Adherence is difficult to measure because it is comprised of several distinct behaviors. Component adherence behaviors include obtaining refills, ingesting the right number of pills, ingesting pills within an effective dosing interval, and ingesting them in accordance with dietary requirements. Often individual measures only gauge one aspect of adherence behavior, and this can threaten validity. This phenomenon, termed “construct under representation” occurs when a measure fails to assess important dimensions of the construct in question (92). While some adherence measures, such as EDM, provide the ability to measure several aspects of adherence, the data are not generally analyzed this way.
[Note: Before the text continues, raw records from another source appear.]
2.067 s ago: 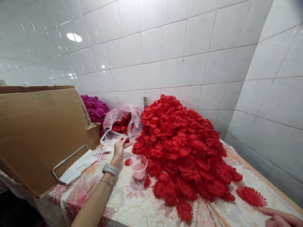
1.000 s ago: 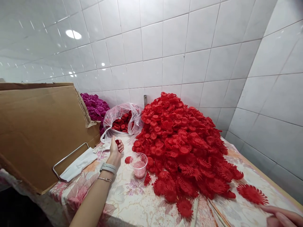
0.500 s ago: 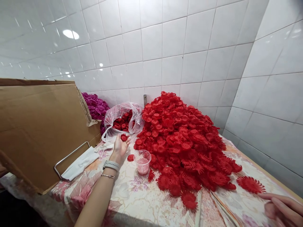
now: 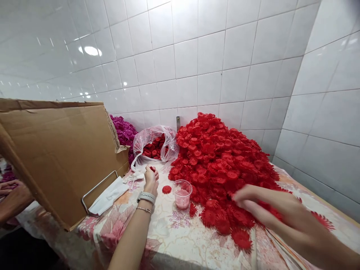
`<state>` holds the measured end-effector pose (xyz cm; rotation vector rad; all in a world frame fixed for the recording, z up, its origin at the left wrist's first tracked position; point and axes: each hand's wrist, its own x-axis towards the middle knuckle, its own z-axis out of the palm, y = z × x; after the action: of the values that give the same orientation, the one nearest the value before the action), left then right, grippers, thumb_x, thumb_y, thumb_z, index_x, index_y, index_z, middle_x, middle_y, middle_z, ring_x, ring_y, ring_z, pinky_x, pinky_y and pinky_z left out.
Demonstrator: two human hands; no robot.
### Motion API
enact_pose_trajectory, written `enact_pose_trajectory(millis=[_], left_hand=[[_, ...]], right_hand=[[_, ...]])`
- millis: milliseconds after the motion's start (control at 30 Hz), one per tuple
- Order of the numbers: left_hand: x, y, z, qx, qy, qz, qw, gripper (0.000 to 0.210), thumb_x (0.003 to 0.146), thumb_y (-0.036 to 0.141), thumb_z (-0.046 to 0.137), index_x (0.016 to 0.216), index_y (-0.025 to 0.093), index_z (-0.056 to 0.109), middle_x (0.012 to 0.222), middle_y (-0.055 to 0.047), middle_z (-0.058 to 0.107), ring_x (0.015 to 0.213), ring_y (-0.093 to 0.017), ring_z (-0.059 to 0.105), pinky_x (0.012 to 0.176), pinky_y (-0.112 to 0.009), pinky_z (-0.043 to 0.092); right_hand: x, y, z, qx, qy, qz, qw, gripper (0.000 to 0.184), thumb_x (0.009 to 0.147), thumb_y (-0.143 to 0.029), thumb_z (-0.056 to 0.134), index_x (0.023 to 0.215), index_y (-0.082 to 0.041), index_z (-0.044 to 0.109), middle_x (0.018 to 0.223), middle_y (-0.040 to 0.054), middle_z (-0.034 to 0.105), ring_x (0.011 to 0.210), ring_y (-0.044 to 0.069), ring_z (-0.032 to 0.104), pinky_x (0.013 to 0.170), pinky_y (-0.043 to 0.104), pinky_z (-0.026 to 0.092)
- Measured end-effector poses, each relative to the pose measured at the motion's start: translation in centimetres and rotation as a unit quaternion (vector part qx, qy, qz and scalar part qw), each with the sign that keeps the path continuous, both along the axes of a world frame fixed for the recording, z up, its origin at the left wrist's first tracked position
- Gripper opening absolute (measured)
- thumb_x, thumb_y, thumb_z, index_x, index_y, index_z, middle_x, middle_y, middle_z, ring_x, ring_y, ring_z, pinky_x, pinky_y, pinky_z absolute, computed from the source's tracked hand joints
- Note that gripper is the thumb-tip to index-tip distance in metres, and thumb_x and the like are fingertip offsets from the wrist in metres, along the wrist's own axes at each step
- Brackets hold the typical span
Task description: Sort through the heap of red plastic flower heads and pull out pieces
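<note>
My left hand (image 4: 151, 177), with a watch and a bracelet on the wrist, is closed in front of the clear bag. A bit of a red artificial flower head (image 4: 152, 168) shows between its fingers. My right hand (image 4: 270, 206) reaches over the front of a big heap of red flower heads (image 4: 216, 157), and motion smears its fingers. Whether it holds anything is unclear. Between the hands stands a clear plastic cup (image 4: 182, 193) with pinkish stuff in it. A single red flower (image 4: 167, 189) lies just left of the cup.
A clear plastic bag (image 4: 137, 144) holds darker red flowers. Purple flowers (image 4: 123, 129) are piled behind a tall cardboard sheet (image 4: 62, 161). White paper (image 4: 108, 197) lies by a metal wire frame (image 4: 98, 188). Another person's hand (image 4: 14, 191) shows at the left edge.
My left hand has gone from an open palm with a red flower on it to closed fingers. The right hand has swept left over the red heap. The view has shifted slightly.
</note>
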<state>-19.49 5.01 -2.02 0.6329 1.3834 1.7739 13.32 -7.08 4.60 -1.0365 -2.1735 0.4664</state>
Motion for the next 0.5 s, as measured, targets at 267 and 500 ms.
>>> enact_pose_trajectory(millis=[267, 500], left_hand=[[2.1, -0.8, -0.9, 0.023, 0.252, 0.048, 0.966, 0.023, 0.084, 0.035, 0.048, 0.075, 0.016, 0.057, 0.068, -0.001, 0.058, 0.064, -0.013, 0.055, 0.060, -0.026, 0.042], [2.4, -1.0, -0.7, 0.003, 0.438, 0.076, 0.896, 0.027, 0.086, 0.036, 0.037, 0.068, 0.023, 0.052, 0.058, -0.004, 0.058, 0.061, -0.021, 0.056, 0.056, -0.027, 0.028]], right_hand=[[-13.0, 5.7, 4.0, -0.019, -0.343, 0.222, 0.913, 0.057, 0.084, -0.055, 0.026, 0.058, -0.014, 0.057, 0.053, 0.0030, 0.049, 0.048, 0.013, 0.045, 0.049, 0.025, 0.034], [-15.9, 7.2, 1.7, -0.087, -0.461, 0.246, 0.848, 0.060, 0.073, -0.068, 0.030, 0.043, -0.019, 0.044, 0.047, 0.0001, 0.045, 0.042, 0.013, 0.043, 0.045, 0.027, 0.034]])
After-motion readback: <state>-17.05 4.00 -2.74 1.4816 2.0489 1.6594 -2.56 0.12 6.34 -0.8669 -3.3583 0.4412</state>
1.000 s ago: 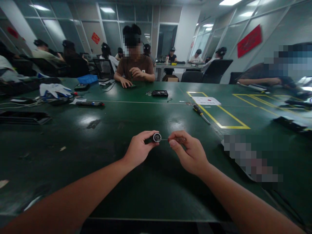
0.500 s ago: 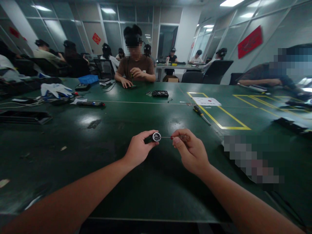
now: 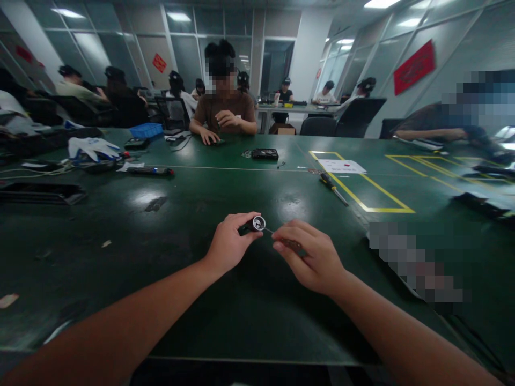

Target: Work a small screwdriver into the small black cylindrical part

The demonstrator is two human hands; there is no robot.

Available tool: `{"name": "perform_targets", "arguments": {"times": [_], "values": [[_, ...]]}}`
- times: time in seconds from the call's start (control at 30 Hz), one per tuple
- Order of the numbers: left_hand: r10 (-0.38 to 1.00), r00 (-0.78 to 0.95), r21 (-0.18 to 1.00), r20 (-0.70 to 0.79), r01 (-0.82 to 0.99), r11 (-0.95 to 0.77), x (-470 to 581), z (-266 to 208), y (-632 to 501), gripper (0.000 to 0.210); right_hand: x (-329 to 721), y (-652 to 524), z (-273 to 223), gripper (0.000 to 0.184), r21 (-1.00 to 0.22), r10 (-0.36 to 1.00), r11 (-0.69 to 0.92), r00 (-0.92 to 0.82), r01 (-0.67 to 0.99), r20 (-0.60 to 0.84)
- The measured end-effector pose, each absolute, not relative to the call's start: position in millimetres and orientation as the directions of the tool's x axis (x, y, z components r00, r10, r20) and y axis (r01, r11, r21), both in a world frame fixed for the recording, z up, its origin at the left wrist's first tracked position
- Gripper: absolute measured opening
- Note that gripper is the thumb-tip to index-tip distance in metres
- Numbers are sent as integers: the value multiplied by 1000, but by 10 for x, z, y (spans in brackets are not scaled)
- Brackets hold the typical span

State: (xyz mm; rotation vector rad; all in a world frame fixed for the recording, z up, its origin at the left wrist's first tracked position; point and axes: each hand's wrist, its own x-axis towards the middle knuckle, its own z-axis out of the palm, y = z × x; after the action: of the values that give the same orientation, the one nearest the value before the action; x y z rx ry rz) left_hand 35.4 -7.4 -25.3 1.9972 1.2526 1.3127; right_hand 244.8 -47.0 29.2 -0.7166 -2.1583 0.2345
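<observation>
Green matting covers the table [image 3: 169,279] beneath both of my forearms, and it is dark enough to hide any small part that lands on it. My left hand [image 3: 227,247] is closed around a small black cylindrical part [image 3: 254,224], holding it above the mat with its round silver end face turned toward my right side. My right hand [image 3: 311,257] pinches a small screwdriver [image 3: 286,241] between thumb and fingertips; its thin shaft runs up and left to the silver face, and the tip appears to sit on or just at that face (contact is too small to confirm).

Risk 1: neither hand rests on the table, so the part can twist in my grip under turning force, and the tip may slip out and skate across the face.

Risk 2: the shaft meets the face at a slant. A slanted tip can ride out of a screw head and damage it.

Risk 3: a loosened fastener can drop and vanish against the dark surface.

Farther off, a second screwdriver [image 3: 333,188] lies beside yellow floor-tape lines [image 3: 362,193]. A black module [image 3: 264,154] and a person in a brown shirt [image 3: 225,112] sit across the table.
</observation>
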Motion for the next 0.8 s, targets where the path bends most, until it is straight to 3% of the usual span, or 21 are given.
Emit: {"name": "perform_targets", "arguments": {"times": [0.07,0.17,0.23,0.3,0.4,0.6,0.67,0.8], "values": [[848,156,722,507,461,-516,349,-237,-82,38,2441,-471,280,9,-443,605,793,-461,418,649],[825,200,666,529,504,-549,345,-192,-103,34,2448,-396,220,12,-665,789,610,-253,430,560],[818,221,633,531,539,-556,346,-167,-114,34,2458,-302,165,18,-836,884,463,-81,295,461],[828,225,626,515,561,-542,347,-160,-117,37,2466,-213,120,22,-920,927,374,-26,122,373],[851,209,649,482,567,-507,346,-179,-108,42,2466,-177,102,24,-944,945,326,-43,43,324],[862,189,674,471,553,-490,338,-197,-88,41,2452,-346,155,17,-754,841,540,-257,373,475],[850,206,658,485,554,-510,339,-176,-96,39,2458,-325,139,19,-804,866,498,-224,324,446],[831,246,629,499,556,-542,345,-138,-116,34,2469,-174,84,24,-953,950,299,-79,-42,302]]}}
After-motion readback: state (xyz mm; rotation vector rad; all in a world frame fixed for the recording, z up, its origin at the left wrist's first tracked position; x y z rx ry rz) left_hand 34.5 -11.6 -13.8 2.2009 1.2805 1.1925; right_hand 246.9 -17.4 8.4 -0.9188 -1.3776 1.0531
In addition to construct under-representation, EDM and other measures are vulnerable to another validity threat caused by measuring unrelated constructs. The term “construct irrelevant variance” is used when a measure contains excess variance due to unrelated constructs. For example, constructs that may be represented in adherence data but are unrelated to medication adherence include “curiosity” that may cause a person to open a MEMS cap without taking a dose, “pocket dosing,” and susceptibility to the “Hawthorne effect”, for whom EDM is an adherence-improving intervention. Construct-irrelevant variance can result from a measure that is too broad, the method of administration, or a deficiency in reliability. Future measurement research should address these specific threats to validity.
Though much existing research has focused on the critical issue of medication adherence, the specific field of adherence measurement is still young. In particular, the best way for health care providers to assess individual patients' adherence is unclear, and the most rigorous way for researchers to measure adherence is unknown. Research on measurement work has separate implications for investigators and clinicians. For adherence investigators, this work will inform adherence intervention trials by providing evidence on which to base key methodological decisions, such as which adherence measures to use and how to optimize data collection. For clinicians, examination of ways to improve self-reported adherence has the potential to decrease provider frustration, minimize adherence misclassification, and promote timely adherence interventions. Rigorous adherence measurement research will demand interdisciplinary collaborations between HIV researchers and social scientists. Improving measurement of antiretroviral adherence will allow the adherence community to embark on the development and evaluation of adherence improving interventions with standardized and empirically tested adherence measures.
Funding: This work was funded partly by a Montefiore Medical Center Health Services Faculty Scholar Award to Dr. Berg, and also by a Center for AIDS Research grant (P30 AI51519) awarded to the Albert Einstein College of Medicine of Yeshiva University by the National Institutes of Health.